Bardati i cavalli con i caratteristici paramenti e indossata l’immancabile cerata, i cavalieri saltano in sella ai propri destrieri (possenti Brabantini) e con la rete a strascico fanno su e giù per i flutti scandagliando il fondale.
Assistervi non può lasciare indifferenti.

In quanto animalista, evidentemente, confido in un mondo che possa sussistere senza violenza alcuna contro qualsivoglia essere vivente, un mondo dove dovrebbe suonare come assurdo il cibarsi di morte non per sopravvivenza ma per gola… Nell’attesa di quel mondo, auspico un ritorno all’essenziale, a una pesca che, per come è strutturata, non può generare surplus.

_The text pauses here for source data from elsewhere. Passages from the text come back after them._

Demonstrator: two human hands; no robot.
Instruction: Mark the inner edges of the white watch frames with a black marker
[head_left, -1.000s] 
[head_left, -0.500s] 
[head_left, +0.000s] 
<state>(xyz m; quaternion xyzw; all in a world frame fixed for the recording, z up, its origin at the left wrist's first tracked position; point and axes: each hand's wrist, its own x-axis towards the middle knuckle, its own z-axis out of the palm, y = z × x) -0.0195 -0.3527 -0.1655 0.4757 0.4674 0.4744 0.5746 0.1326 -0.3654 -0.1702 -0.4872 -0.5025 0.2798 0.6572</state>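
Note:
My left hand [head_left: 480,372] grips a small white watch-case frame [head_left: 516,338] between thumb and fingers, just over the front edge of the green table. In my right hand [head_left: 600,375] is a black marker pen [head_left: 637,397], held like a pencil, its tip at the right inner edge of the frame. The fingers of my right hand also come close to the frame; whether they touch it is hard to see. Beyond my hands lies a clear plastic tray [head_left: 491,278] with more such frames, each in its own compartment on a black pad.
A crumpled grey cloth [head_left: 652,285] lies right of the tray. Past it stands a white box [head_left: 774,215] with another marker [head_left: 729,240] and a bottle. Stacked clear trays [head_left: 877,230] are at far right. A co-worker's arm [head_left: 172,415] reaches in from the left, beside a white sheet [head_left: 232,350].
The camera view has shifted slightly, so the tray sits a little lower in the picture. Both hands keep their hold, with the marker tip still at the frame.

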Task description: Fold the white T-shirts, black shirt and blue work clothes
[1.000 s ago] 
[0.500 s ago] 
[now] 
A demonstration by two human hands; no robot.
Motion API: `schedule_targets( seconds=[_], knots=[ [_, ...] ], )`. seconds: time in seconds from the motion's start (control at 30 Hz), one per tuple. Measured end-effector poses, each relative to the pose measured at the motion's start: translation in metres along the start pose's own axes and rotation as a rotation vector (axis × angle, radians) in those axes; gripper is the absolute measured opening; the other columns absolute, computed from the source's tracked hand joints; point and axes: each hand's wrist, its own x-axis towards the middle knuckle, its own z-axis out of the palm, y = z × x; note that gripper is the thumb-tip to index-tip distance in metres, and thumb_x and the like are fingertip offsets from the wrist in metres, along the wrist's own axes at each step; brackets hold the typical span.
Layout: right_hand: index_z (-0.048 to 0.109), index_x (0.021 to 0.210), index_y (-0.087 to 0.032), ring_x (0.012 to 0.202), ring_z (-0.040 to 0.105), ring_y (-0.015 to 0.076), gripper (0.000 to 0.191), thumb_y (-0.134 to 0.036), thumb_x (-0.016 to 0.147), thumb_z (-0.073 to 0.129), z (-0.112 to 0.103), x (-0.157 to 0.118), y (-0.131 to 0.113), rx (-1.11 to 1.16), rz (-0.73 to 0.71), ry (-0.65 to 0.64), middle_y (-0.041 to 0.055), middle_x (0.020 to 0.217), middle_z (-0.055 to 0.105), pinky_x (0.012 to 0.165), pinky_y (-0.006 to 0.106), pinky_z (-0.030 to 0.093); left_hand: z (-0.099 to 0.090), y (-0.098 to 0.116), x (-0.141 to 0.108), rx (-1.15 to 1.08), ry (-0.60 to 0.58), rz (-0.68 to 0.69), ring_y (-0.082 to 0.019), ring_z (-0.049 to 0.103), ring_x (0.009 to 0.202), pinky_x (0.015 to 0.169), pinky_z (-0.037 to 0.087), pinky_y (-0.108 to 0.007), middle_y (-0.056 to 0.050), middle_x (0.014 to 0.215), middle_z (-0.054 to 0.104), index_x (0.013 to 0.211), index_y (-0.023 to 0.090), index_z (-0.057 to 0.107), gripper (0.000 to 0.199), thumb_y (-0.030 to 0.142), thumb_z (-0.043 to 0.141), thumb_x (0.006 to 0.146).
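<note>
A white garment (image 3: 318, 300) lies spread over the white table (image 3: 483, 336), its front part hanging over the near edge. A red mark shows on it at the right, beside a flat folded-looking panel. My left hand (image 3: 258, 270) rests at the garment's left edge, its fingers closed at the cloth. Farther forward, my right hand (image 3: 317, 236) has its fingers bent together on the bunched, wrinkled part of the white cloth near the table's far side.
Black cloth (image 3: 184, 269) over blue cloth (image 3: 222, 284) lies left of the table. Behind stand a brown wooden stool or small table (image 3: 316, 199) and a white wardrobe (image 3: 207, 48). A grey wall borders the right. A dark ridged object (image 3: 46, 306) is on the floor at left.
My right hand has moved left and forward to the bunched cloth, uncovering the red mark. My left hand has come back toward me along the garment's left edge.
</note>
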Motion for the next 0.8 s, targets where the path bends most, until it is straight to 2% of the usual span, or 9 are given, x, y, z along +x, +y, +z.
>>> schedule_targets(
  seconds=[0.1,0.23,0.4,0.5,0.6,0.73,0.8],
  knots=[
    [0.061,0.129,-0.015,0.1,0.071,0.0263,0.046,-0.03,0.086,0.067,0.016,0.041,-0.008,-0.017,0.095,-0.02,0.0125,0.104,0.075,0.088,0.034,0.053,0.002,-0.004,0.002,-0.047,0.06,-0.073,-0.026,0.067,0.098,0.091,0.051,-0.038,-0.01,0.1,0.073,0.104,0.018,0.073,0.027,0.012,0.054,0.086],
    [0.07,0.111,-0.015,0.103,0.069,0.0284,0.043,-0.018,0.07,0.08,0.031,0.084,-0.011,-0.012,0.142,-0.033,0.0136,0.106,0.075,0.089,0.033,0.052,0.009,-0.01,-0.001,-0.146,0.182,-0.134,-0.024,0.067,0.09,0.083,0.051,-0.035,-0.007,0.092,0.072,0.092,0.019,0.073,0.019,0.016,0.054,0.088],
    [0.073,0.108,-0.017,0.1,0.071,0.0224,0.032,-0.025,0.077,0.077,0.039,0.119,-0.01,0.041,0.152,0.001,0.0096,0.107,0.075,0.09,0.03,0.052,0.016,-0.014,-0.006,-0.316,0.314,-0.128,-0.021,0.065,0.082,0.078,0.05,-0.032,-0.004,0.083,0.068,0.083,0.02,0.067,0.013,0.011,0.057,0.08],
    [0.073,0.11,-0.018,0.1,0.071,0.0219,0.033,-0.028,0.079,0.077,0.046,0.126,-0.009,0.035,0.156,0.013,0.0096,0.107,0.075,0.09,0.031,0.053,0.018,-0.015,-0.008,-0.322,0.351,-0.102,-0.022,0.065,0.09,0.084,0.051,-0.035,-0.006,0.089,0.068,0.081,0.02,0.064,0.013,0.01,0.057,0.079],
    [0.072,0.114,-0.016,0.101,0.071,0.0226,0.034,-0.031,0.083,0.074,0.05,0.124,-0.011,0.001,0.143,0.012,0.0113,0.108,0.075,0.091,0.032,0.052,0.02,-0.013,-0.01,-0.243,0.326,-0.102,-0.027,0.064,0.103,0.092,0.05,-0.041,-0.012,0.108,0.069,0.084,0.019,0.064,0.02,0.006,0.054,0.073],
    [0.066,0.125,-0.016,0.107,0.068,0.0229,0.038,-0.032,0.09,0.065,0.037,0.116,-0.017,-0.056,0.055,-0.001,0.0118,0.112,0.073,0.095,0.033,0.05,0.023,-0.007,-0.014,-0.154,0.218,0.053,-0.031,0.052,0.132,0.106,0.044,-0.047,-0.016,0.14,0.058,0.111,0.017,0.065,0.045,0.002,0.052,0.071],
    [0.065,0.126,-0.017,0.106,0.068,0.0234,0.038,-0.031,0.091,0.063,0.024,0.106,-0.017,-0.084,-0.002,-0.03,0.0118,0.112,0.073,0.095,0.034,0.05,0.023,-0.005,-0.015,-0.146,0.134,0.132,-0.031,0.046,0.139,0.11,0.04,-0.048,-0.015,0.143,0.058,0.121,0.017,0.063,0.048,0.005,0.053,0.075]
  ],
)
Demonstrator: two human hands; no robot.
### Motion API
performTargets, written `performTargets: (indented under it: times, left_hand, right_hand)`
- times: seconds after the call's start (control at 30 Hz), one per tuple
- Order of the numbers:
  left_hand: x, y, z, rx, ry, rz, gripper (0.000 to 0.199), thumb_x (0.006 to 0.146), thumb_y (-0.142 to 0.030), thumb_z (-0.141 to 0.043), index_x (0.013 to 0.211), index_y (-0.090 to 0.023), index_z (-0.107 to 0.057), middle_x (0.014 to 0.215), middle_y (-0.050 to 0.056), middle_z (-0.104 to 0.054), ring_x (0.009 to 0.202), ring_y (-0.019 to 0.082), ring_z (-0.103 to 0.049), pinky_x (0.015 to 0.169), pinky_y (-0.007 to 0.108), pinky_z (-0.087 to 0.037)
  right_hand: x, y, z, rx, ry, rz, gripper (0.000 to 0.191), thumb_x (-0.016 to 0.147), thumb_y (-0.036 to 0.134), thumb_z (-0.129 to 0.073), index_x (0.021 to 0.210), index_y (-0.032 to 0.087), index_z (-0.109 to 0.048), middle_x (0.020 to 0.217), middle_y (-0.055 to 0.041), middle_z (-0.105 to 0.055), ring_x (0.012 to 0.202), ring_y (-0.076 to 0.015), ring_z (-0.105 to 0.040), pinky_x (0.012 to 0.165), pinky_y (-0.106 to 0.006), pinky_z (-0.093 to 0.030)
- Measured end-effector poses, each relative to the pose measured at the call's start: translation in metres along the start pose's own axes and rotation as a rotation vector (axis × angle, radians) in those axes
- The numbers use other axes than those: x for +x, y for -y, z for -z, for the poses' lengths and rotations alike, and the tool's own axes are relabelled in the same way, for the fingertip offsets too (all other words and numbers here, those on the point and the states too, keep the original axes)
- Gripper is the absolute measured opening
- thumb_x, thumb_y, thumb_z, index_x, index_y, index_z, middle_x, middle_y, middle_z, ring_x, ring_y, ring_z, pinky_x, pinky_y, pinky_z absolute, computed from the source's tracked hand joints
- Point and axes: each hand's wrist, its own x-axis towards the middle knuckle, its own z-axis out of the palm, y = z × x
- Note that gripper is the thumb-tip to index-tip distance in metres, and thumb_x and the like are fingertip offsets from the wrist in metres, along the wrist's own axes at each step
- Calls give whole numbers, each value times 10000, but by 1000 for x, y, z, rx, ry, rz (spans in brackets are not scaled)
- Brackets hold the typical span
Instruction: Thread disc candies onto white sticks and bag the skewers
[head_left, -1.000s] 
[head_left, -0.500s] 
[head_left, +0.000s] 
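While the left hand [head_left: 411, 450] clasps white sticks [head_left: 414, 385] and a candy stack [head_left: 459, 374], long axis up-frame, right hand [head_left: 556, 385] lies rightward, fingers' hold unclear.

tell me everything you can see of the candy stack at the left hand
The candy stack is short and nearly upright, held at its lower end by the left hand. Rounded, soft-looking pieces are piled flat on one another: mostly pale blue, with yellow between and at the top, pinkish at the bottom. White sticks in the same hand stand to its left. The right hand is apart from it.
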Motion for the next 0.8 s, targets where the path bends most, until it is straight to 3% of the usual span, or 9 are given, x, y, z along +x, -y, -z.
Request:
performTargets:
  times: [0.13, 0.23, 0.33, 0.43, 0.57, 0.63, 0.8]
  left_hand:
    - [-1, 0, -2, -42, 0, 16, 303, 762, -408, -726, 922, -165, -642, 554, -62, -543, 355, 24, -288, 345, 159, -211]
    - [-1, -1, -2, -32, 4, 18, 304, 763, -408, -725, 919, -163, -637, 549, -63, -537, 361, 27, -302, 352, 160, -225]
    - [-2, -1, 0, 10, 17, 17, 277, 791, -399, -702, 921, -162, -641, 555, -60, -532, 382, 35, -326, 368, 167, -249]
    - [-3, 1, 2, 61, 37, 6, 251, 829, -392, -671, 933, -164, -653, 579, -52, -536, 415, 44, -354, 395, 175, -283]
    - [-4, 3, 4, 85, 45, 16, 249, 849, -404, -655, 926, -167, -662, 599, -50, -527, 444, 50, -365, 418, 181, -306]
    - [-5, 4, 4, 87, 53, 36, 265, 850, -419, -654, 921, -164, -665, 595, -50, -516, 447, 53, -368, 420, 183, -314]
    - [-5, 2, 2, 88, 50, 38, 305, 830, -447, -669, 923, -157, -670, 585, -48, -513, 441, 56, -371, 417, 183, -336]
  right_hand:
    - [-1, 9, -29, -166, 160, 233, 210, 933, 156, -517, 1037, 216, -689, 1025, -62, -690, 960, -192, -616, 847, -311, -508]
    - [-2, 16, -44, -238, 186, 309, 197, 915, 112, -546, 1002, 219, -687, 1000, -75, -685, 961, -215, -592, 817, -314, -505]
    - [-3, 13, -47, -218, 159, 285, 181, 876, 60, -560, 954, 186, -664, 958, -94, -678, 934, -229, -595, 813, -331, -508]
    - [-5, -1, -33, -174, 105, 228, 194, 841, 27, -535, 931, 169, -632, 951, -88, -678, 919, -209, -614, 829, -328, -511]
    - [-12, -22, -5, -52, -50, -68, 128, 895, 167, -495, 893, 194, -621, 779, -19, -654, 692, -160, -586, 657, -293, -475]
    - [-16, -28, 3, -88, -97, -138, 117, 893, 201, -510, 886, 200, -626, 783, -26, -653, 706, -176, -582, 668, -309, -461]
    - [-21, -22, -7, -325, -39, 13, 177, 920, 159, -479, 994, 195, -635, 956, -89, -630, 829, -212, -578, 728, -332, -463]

Dalla leggenda dei pescatori a cavallo, come da tutti i miti, si può trarre la morale che si vuole… La mia è che «il poco basta e il troppo finisce», cit. il mio amico Piero Cellarosi e i suoi avi.

In via eccezionale, questa volta sono stato un po’ avaro di immagini. Il motivo è che questo servizio fotografico, a partire dal 26 aprile, diventerà una mostra presso il Museo etnografico svizzero del Malcantone.